▶ **EXERCISE DESCRIPTION**:
Your answer should be only the lines below from the one with "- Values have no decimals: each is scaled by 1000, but" to the one with "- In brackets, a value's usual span", repeated exactly, ends included.

----- RECORDS TO PROCESS -----

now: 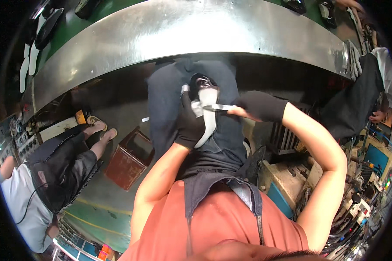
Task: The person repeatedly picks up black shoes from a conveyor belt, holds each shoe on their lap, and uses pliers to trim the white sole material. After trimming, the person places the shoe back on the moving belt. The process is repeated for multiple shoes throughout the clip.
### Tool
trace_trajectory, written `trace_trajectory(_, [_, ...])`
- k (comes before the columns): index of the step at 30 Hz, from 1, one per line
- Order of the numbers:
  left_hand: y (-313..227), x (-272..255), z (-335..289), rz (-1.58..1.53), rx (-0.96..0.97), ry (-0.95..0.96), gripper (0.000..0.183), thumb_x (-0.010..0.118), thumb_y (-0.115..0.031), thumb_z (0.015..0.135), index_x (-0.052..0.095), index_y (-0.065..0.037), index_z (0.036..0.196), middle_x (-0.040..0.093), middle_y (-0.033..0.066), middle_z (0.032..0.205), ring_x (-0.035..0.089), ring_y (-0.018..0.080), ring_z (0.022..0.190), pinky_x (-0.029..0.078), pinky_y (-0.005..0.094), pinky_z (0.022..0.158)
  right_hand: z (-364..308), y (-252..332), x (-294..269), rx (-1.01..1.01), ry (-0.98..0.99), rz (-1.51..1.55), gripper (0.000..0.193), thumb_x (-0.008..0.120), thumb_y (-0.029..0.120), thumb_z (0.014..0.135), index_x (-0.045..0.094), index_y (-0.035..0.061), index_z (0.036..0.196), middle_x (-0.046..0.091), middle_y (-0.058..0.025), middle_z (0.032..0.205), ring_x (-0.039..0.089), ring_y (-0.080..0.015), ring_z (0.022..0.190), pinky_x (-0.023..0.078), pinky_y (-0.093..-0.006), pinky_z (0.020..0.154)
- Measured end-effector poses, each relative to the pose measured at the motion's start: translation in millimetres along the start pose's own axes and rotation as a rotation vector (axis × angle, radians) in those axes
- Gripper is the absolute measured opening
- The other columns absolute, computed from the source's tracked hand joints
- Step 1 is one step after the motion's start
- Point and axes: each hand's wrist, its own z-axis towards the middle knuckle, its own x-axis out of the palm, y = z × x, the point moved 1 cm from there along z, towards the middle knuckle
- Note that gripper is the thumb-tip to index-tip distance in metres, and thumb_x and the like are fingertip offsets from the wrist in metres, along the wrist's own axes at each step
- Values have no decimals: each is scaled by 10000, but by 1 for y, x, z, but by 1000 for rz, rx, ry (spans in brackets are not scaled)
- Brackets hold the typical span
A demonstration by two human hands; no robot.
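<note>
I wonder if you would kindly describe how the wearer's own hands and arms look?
The left hand and right hand each wear a plain black glove reaching about the wrist; the right one leaves fingertips bare. Something whitish covers one left fingertip, too small to identify. The left forearm and right forearm are bare, with no sleeve, cable or marking visible.

At the far side we see a long metal ledge (152,37) catching bright light along a green surface (69,26), to our left a reddish-brown box (124,169) on grey floor (96,186), nearer on that side yellow lines (101,206) over green flooring (106,222), and to our right a stained tan cabinet (281,176).
</note>
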Motion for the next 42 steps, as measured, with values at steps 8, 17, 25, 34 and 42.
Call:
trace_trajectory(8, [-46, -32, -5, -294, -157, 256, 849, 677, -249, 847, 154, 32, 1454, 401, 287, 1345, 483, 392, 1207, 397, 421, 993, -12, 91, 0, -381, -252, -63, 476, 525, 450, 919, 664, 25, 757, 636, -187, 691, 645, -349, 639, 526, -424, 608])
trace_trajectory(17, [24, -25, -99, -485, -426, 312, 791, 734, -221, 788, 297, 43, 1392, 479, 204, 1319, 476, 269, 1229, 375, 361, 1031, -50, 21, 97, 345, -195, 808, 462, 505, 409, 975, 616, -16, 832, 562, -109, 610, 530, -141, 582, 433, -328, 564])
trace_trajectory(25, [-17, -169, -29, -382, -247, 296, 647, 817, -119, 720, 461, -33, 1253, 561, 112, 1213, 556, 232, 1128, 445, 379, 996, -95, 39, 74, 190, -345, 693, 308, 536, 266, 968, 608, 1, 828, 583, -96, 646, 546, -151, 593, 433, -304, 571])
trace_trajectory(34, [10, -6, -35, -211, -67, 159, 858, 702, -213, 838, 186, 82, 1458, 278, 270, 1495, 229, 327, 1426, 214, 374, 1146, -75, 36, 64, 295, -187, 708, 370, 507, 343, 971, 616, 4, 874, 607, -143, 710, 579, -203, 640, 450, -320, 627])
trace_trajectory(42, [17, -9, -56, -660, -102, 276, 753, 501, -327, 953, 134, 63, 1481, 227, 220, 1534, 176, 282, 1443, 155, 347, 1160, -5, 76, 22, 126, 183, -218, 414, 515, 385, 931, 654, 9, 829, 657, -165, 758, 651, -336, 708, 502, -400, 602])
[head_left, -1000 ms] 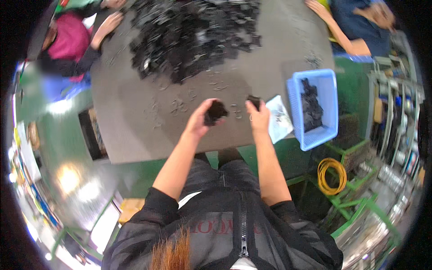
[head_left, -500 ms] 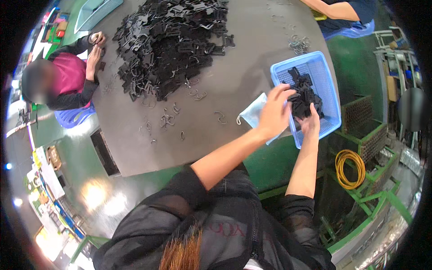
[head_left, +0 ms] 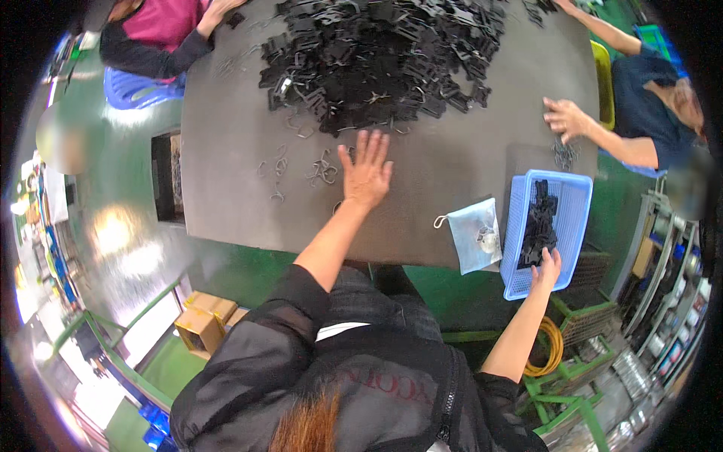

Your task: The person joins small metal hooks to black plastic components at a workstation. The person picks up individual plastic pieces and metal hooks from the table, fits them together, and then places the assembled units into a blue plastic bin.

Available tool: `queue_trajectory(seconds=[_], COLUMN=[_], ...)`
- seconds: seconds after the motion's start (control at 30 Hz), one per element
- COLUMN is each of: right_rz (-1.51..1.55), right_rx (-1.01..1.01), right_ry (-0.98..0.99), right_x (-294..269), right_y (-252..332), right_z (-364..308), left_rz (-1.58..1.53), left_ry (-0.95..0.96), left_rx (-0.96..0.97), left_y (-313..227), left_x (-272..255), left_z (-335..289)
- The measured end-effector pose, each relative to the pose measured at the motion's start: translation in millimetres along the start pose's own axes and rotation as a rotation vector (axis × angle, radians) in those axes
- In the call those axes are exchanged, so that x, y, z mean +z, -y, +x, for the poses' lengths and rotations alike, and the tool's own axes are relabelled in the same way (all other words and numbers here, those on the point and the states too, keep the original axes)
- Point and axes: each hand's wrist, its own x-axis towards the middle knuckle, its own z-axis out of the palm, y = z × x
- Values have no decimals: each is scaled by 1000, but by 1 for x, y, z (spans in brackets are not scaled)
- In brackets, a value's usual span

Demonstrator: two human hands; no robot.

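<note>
My left hand (head_left: 367, 175) is stretched flat over the grey table (head_left: 429, 188), fingers spread and holding nothing. Its fingertips come close to the near edge of a large pile of black flat parts (head_left: 369, 68). Beside that hand lie small bent metal hooks (head_left: 322, 170). On the right, my right hand (head_left: 546, 270) is at the near end of a blue plastic basket (head_left: 576, 226). Its fingers are parted and reach in beside the black parts (head_left: 539, 218) heaped inside; I see nothing gripped in them.
Left of the basket lies a light-blue drawstring pouch (head_left: 474, 233). More metal hooks (head_left: 566, 154) lie beyond the basket, near a co-worker's hand (head_left: 568, 119) at the right edge. Another co-worker's hand (head_left: 218, 13) is at the far left. A yellow bin (head_left: 602, 83) stands at the table's right side.
My left hand has left the basket and moved left toward the pile, its fingers spreading. My right hand stays at the basket. The view has shifted, and the co-worker's hand at right has come into view.
</note>
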Motion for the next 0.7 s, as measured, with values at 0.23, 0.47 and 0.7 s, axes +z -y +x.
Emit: queue_trajectory(seconds=[0.23, 0.47, 0.7], right_rz=[-60, -140, -339], right_rx=[-66, -316, -694], right_ry=[69, 47, 24], right_x=[15, 47, 66], right_y=[12, 48, 77], right_z=[-5, -20, -53], left_rz=[292, 88, -17], left_ry=[1, 53, -51], left_rx=[-292, -65, -90], left_y=[169, 140, 130], left_x=[-35, -61, -34], left_z=[-49, -92, -27])
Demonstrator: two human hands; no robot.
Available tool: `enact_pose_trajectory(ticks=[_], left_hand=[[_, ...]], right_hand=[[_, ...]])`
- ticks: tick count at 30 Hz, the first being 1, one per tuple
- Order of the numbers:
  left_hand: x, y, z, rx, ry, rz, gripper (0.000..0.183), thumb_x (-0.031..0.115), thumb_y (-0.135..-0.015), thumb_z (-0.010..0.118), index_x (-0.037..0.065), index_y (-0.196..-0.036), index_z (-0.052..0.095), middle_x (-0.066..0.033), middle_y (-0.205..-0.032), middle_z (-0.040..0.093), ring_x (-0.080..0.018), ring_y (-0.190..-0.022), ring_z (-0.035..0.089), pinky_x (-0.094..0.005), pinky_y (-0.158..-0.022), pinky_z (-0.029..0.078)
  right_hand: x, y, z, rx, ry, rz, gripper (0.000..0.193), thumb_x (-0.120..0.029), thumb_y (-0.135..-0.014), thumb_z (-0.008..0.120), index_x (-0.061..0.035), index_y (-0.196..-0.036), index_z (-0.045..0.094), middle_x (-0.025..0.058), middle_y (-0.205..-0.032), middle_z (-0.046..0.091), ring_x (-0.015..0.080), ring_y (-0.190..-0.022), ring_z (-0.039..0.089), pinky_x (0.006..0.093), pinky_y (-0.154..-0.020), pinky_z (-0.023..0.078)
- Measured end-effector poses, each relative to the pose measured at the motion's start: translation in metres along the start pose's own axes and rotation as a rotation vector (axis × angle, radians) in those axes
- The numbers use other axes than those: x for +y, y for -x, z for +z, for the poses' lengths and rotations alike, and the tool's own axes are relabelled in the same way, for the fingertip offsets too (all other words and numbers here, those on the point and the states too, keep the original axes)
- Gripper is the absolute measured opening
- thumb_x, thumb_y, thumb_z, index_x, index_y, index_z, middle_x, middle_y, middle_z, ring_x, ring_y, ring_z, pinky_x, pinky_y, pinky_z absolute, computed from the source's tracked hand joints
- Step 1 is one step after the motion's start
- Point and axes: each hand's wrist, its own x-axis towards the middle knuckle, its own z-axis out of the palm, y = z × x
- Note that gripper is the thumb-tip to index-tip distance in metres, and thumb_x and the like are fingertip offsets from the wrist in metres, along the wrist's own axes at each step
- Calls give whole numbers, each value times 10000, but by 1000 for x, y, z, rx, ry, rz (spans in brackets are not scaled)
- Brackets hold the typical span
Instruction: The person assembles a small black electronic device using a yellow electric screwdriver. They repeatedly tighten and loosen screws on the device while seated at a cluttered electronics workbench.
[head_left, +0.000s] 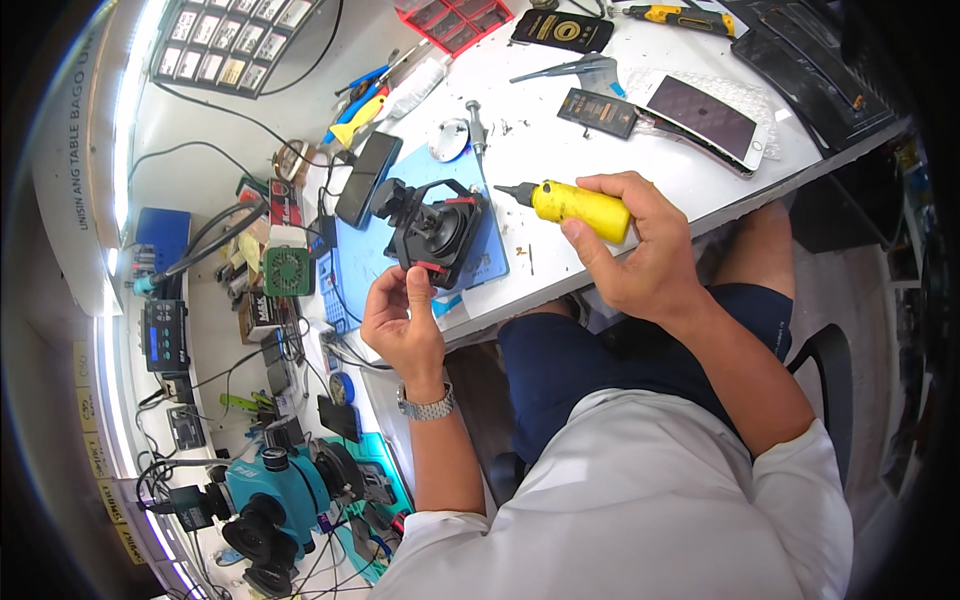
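Note:
My right hand (645, 245) is wrapped round a yellow squeeze bottle (585, 208), held tilted on its side above the table's near part. Its black nozzle (517, 194) points left, toward a black clamp fixture (438, 232) with a round suction cup and red parts. Thumb and fingers of my left hand (408, 315) pinch the near edge of that fixture by a red piece. The fixture is over a light blue mat (490, 258); whether it rests fully on the mat I cannot tell. A metal watch is on my left wrist.
Beside the fixture lies a dark phone (369, 178). Farther right are a phone battery (597, 113), an opened white phone (705, 122) on bubble wrap, and tweezers (555, 71). A small round dish (448, 139) and a screwdriver (476, 128) sit behind. A teal microscope (275, 505) stands lower left among cables.

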Motion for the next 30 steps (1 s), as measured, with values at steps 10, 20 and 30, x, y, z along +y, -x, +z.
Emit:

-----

▶ **EXERCISE SOLUTION**:
- Values have no decimals: each is scaled by 1000, but by 1 for x, y, z (spans in brackets are not scaled)
- In brackets, a value's usual span

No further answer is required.